[Problem details] From the first line through the last, transcribe the listing word for word.

[Supplied material]
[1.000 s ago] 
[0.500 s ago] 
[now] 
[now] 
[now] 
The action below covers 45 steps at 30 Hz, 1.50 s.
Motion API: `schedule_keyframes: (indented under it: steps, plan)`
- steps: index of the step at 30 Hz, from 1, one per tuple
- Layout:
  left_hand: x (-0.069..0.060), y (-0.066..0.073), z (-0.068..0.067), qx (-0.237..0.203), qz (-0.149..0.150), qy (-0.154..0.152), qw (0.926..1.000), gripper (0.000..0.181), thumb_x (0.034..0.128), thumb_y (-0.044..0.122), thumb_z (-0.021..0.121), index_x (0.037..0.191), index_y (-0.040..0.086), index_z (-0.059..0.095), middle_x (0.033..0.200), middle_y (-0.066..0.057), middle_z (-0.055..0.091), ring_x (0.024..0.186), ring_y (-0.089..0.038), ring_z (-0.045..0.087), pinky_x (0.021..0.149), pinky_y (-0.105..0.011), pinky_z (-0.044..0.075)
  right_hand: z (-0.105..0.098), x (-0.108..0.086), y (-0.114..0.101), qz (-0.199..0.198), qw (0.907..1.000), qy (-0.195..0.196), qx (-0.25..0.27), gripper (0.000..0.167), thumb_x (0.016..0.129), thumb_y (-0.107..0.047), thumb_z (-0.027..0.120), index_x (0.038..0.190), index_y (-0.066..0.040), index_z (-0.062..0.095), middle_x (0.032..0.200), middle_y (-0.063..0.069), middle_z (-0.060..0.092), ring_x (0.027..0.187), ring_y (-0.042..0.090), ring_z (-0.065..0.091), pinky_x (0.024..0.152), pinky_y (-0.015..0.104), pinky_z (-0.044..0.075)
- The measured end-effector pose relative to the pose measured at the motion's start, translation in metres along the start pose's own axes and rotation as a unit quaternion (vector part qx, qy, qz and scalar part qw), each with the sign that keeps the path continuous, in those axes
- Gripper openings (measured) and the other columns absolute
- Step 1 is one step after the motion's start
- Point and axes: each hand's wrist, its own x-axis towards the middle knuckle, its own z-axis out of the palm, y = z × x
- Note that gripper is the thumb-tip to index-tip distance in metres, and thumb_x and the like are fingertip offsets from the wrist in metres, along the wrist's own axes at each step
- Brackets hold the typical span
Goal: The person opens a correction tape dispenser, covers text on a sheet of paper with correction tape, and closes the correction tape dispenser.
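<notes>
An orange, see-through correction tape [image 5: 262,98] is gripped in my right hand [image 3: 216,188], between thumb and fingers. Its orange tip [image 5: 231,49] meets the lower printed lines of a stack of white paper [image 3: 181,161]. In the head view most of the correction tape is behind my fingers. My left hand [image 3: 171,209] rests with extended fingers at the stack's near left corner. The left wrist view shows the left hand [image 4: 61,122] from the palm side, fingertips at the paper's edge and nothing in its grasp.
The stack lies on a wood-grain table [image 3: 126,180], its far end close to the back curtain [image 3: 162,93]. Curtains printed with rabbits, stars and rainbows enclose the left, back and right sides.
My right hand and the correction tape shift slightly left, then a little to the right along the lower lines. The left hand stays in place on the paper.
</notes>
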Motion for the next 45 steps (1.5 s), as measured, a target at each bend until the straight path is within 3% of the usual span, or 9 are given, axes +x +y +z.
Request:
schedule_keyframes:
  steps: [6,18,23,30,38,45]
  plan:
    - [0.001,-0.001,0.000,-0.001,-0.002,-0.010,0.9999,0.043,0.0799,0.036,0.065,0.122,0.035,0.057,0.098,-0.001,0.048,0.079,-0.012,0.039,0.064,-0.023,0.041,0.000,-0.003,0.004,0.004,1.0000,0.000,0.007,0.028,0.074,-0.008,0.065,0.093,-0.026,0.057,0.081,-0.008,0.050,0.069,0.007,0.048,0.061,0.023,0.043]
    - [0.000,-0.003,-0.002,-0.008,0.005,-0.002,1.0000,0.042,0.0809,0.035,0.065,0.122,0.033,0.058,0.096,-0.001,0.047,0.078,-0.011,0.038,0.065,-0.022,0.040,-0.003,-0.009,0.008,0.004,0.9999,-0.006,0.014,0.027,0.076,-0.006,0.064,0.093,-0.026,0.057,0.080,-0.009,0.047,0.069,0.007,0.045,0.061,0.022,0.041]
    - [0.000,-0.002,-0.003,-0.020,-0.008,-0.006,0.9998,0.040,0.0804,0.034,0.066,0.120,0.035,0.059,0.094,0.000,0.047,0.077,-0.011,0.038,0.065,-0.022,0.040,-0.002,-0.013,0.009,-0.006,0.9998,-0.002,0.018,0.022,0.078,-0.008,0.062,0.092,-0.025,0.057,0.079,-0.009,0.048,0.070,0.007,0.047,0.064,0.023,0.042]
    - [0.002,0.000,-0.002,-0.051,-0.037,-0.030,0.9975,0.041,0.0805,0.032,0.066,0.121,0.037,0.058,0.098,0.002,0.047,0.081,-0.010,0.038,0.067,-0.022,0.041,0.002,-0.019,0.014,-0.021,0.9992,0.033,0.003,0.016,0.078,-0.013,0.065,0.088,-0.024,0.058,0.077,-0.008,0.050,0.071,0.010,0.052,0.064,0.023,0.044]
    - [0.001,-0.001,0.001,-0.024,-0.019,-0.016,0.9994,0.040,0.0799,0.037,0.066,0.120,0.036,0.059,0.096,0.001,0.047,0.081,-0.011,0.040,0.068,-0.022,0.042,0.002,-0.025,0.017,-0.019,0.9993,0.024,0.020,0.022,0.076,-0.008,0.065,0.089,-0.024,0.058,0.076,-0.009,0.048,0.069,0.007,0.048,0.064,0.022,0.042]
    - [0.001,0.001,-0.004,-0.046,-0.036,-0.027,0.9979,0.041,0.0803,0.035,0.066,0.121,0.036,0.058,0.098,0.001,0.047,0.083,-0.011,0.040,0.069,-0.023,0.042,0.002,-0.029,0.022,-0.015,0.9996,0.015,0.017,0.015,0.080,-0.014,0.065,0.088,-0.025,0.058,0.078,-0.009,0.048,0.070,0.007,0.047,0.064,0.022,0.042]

[Output of the exercise]
[1.000 s ago] 
[0.500 s ago] 
[now] 
[now] 
[now] 
The action below covers 45 steps at 30 Hz, 1.50 s.
Motion API: `schedule_keyframes: (indented under it: steps, plan)`
- steps: index of the step at 30 Hz, from 1, one per tuple
- Layout:
  left_hand: x (-0.069..0.060), y (-0.066..0.073), z (-0.068..0.067), qx (-0.237..0.203), qz (-0.149..0.150), qy (-0.154..0.152), qw (0.926..1.000), gripper (0.000..0.181), thumb_x (0.034..0.128), thumb_y (-0.044..0.122), thumb_z (-0.021..0.121), index_x (0.037..0.191), index_y (-0.040..0.086), index_z (-0.059..0.095), middle_x (0.033..0.200), middle_y (-0.066..0.057), middle_z (-0.055..0.091), ring_x (0.024..0.186), ring_y (-0.089..0.038), ring_z (-0.045..0.087), pinky_x (0.021..0.149), pinky_y (-0.105..0.011), pinky_z (-0.044..0.075)
  right_hand: z (-0.105..0.098), x (-0.108..0.086), y (-0.114..0.101), qz (-0.199..0.198), qw (0.907..1.000), qy (-0.195..0.196), qx (-0.25..0.27), gripper (0.000..0.167), thumb_x (0.016..0.129), thumb_y (-0.107..0.047), thumb_z (-0.027..0.120), index_x (0.038..0.190), index_y (-0.066..0.040), index_z (-0.062..0.095), middle_x (0.032..0.200), middle_y (-0.063..0.069), middle_z (-0.060..0.092), ring_x (0.027..0.187), ring_y (-0.042..0.090), ring_z (-0.065..0.091), pinky_x (0.024..0.152), pinky_y (-0.015..0.104), pinky_z (-0.044..0.075)
- The measured end-effector pose relative to the pose measured at the motion's start, translation in metres along the start pose's own axes and rotation as a unit quaternion (vector part qx, qy, qz and scalar part qw), each with the sign that keeps the path continuous, in those axes
- Gripper openings (measured) and the other columns absolute
- Step 1 is one step after the motion's start
- Point and axes: each hand's wrist, its own x-axis towards the middle knuckle, its own z-axis out of the palm, y = z × x
- Note that gripper is the thumb-tip to index-tip distance in metres, and thumb_x and the like are fingertip offsets from the wrist in metres, along the wrist's own axes at each step
- Brackets hold the typical span
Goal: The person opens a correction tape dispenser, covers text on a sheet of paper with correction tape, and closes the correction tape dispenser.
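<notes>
An orange, see-through correction tape [image 5: 262,98] is gripped in my right hand [image 3: 216,188], between thumb and fingers. Its orange tip [image 5: 231,49] meets the lower printed lines of a stack of white paper [image 3: 181,161]. In the head view most of the correction tape is behind my fingers. My left hand [image 3: 171,209] rests with extended fingers at the stack's near left corner. The left wrist view shows the left hand [image 4: 61,122] from the palm side, fingertips at the paper's edge and nothing in its grasp.
The stack lies on a wood-grain table [image 3: 126,180], its far end close to the back curtain [image 3: 162,93]. Curtains printed with rabbits, stars and rainbows enclose the left, back and right sides.
My right hand and the correction tape shift slightly left, then a little to the right along the lower lines. The left hand stays in place on the paper.
</notes>
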Motion for the next 45 steps (1.5 s), as measured, a target at each bend until the straight path is within 3% of the usual span, or 9 are given, axes +x +y +z.
Request:
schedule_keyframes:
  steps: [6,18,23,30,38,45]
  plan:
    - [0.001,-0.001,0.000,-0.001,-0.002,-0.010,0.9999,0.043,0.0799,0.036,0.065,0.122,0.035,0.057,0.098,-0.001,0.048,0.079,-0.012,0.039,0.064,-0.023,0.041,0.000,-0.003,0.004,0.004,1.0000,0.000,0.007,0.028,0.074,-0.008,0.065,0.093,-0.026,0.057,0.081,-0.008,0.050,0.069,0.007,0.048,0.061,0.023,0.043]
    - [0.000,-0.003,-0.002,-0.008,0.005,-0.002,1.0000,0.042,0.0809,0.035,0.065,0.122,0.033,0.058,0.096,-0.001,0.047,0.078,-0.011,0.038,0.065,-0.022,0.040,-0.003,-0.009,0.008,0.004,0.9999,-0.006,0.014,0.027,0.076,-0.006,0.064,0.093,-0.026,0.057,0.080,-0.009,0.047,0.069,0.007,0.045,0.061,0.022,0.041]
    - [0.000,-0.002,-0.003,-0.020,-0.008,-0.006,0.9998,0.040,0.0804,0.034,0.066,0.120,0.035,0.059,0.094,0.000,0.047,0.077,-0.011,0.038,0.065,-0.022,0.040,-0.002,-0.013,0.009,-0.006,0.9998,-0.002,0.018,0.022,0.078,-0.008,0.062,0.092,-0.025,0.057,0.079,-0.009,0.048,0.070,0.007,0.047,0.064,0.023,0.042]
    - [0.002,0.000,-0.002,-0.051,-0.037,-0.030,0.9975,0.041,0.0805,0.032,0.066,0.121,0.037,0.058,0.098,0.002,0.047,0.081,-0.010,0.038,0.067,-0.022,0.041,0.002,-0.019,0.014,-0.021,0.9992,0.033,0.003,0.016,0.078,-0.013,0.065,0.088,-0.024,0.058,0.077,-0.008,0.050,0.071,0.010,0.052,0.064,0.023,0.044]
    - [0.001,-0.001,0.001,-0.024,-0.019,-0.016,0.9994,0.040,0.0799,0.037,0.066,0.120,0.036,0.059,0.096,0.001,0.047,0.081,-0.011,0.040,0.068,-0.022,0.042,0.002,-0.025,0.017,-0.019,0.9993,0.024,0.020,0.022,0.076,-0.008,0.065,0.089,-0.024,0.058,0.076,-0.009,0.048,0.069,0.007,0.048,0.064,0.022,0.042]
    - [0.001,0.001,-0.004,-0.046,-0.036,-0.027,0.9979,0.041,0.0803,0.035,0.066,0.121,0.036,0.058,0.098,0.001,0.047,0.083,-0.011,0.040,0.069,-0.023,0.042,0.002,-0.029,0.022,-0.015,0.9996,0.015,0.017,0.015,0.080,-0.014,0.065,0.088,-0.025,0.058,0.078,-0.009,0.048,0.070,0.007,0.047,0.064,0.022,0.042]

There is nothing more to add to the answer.